Même si dans sa carrière, Téchiné a pris le risque de se confronter à des genres différents, il y fut toujours question d’une certaine forme d’initiation (à l’amour, au désir, à l’altruisme) qu’on ne retrouve pas ici. Et même si l’âpreté a parfois réussi à certains films (J’embrasse pas, Les Voleurs), le cinéaste n’a jamais autant laissé briller son savoir-faire que lorsqu’il se donnait le temps d’étirer ses plans, de capter un détail (un rayon de lumière, un regard qui s’échappe vers un ailleurs), ce petit rien qui, sous son œil, faisait soudainement sens en ouvrant au spectateur les portes du plus beau des spleens.
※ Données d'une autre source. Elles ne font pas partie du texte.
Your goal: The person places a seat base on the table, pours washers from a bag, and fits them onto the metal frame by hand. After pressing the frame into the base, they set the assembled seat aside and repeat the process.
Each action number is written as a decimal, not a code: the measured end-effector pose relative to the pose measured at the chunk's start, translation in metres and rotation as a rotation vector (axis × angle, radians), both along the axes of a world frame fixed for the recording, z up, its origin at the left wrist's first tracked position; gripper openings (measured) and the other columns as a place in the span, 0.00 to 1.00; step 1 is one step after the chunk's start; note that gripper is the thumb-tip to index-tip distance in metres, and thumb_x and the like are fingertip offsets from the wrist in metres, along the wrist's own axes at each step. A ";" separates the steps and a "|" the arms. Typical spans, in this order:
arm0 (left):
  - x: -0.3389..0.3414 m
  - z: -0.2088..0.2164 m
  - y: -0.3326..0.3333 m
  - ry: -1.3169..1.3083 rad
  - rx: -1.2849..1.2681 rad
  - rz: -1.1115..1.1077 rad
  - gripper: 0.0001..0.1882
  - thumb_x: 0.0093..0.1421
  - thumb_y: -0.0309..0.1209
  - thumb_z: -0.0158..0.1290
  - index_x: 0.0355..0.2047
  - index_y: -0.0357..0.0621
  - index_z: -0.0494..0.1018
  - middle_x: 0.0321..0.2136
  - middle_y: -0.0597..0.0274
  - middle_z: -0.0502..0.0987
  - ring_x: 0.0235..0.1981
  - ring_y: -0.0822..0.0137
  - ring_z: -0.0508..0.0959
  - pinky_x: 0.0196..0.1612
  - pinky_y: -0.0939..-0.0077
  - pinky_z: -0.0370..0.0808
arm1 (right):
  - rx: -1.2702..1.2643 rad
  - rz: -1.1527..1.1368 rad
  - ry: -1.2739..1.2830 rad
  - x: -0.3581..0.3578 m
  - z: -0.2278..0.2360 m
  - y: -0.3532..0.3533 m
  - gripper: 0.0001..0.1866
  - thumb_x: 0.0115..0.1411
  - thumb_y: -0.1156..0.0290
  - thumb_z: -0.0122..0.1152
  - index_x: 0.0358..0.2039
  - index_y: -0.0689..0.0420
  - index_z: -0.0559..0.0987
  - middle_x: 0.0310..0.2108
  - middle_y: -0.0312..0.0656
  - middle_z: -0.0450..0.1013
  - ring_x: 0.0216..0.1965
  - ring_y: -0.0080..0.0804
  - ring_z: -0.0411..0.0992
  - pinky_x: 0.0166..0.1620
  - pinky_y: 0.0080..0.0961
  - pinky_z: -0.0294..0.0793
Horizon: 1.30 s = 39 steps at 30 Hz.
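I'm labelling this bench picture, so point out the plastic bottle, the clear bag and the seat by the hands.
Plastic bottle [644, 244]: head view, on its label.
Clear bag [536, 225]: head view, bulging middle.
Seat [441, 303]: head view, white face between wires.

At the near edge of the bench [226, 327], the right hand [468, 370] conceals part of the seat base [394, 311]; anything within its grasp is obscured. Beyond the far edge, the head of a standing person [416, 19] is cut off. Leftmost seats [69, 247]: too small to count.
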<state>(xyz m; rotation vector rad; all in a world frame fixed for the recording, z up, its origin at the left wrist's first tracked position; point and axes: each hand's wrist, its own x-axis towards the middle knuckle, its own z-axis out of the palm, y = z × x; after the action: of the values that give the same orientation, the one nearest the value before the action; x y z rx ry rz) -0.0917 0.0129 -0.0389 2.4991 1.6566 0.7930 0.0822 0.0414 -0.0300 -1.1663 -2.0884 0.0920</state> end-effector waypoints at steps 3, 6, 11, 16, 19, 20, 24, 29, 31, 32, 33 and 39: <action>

Mieux, ses films n’ont jamais eu autant d’ampleur lorsque de petites révélations portaient en elles toute la force symbolique du violent passage vers le monde adulte (Le Lieu du crime, Les Roseaux sauvages). En ce sens, Impardonnables laisse le goût amer de retrouvailles ratées avec un ami de longue date duquel on espère, porté par une intime conviction totalement irrationnelle, retrouver le meilleur au prochain rendez-vous.